Explicação Histórica
A 'ourelha' (do hebraico 'tsâd') refere-se à parte lateral da cama ou leito, implicando o ato sexual. 'Mulher de seu pai' (hebraico 'ishah aviyv') denota a esposa do pai, que poderia ser a mãe biológica ou a madrasta. A maldição ('arur' em hebraico) é uma declaração de condenação sob a autoridade divina. O 'Amém' ('amen' em hebraico) é uma afirmação solene de concordância e ratificação.
Interpretação Doutrinária
O texto reforça a santidade do casamento e da família instituída por Deus, conforme ensinado nas Escrituras.

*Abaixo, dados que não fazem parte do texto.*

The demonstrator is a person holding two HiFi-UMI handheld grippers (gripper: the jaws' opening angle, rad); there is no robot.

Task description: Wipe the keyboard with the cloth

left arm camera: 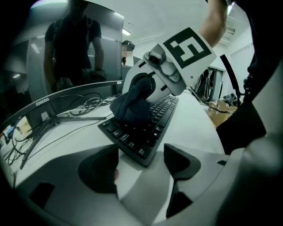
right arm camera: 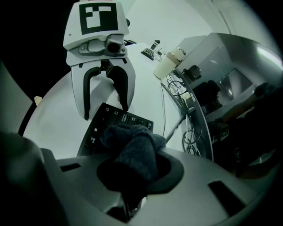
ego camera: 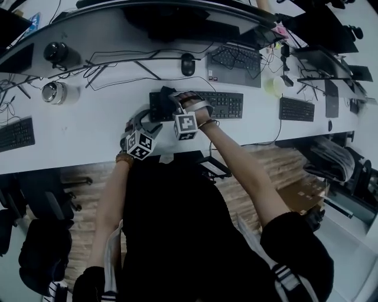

A proibição do incesto e a condenação divina sobre tais atos sublinham a importância da pureza sexual e do respeito aos laços familiares estabelecidos por Deus, um princípio central na santificação do crente.
Aplicação Prática
Os cristãos devem zelar pela pureza de seus relacionamentos e pela santidade do lar, evitando qualquer prática que desonre a Deus e a instituição familiar, mantendo um testemunho íntegro perante o mundo.
Precauções de Leitura
Este versículo não deve ser interpretado fora de seu contexto mosaico como uma maldição genérica aplicável a todas as situações de desvio moral. A maldição é específica e aplicada sob a Lei Mosaica, e sua aplicação hoje se dá pela compreensão da santidade divina e das consequências do pecado, sem que o crente moderno precise pronunciar 'Amém' em um sentido litúrgico de condenação, mas sim de concordância com a justiça de Deus.